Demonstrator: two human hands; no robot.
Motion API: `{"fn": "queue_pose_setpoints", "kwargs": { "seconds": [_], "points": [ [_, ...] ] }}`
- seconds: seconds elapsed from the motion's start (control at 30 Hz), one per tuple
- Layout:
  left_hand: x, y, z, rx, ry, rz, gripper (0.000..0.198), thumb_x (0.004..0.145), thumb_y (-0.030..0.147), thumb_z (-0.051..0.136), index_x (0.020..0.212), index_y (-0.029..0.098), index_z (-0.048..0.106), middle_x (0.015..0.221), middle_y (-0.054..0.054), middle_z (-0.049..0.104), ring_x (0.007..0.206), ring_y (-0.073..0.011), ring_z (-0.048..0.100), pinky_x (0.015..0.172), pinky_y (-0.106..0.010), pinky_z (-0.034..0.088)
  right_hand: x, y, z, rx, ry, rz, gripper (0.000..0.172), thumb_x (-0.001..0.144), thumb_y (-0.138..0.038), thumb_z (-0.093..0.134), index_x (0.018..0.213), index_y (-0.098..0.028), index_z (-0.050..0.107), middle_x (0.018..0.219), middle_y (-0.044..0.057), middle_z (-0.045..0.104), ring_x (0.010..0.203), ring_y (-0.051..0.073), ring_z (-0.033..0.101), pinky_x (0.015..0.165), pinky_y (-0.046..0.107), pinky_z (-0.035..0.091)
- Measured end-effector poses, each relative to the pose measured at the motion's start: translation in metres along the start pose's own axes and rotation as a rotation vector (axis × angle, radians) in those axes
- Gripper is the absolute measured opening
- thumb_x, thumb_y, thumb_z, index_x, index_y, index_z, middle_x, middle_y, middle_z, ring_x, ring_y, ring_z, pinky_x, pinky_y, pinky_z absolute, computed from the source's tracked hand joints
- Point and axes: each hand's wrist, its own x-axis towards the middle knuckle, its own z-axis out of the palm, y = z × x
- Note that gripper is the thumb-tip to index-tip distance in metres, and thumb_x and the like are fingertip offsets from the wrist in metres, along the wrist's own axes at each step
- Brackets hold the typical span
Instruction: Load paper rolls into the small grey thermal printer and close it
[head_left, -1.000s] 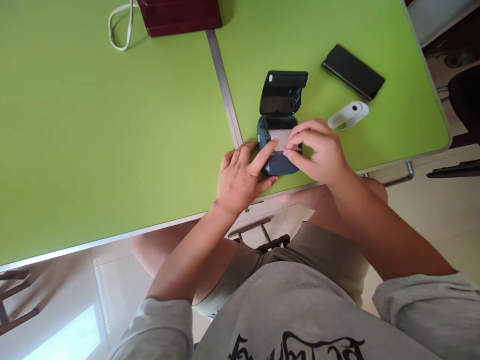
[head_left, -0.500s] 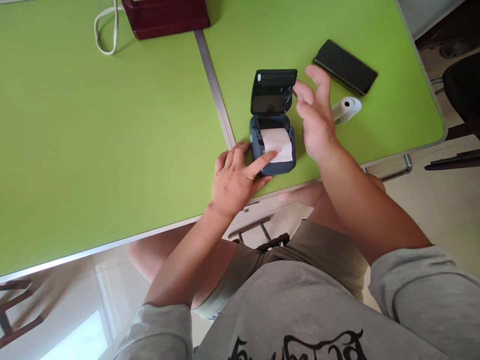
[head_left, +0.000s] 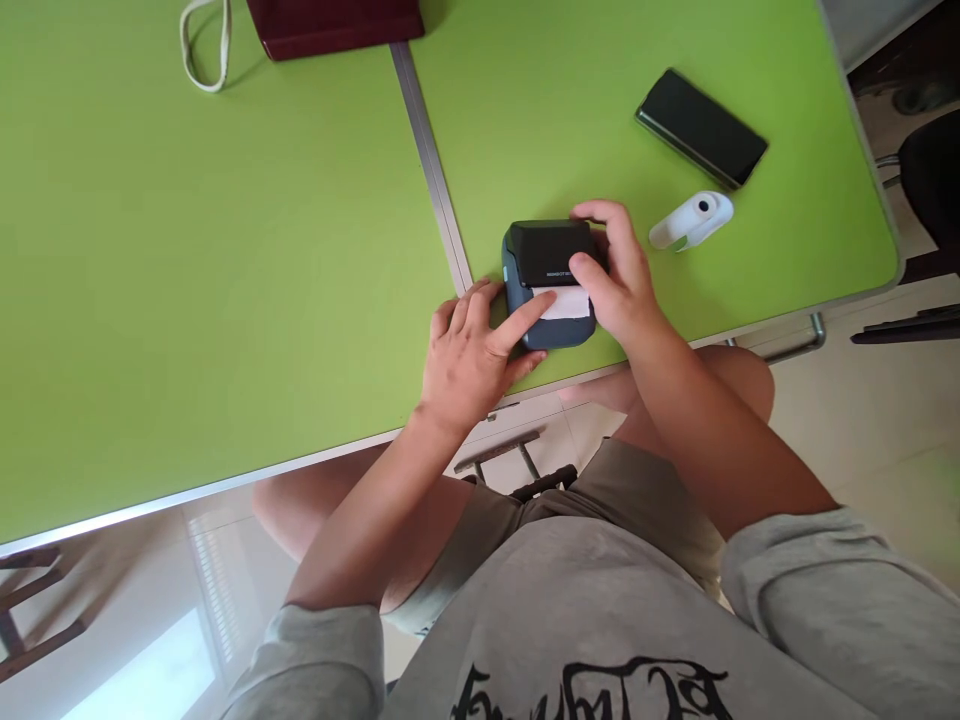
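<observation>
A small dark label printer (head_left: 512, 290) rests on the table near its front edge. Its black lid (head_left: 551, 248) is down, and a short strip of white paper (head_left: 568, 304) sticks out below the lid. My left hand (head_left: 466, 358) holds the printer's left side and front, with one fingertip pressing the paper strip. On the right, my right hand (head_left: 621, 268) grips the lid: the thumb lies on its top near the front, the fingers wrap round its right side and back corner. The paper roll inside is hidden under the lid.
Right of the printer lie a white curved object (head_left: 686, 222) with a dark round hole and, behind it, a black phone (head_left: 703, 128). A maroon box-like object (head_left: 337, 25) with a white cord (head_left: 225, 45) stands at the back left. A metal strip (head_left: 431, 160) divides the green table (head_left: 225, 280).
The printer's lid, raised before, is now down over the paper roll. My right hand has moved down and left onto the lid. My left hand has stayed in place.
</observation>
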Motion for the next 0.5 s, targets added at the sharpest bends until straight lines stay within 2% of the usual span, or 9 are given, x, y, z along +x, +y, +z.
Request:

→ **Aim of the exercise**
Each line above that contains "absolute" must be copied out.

→ **Your solution**
- Gripper is the absolute measured opening
- thumb_x, thumb_y, thumb_z, index_x, index_y, index_z, middle_x, middle_y, middle_z, ring_x, ring_y, ring_z, pinky_x, pinky_y, pinky_z absolute, computed from the source's tracked hand joints

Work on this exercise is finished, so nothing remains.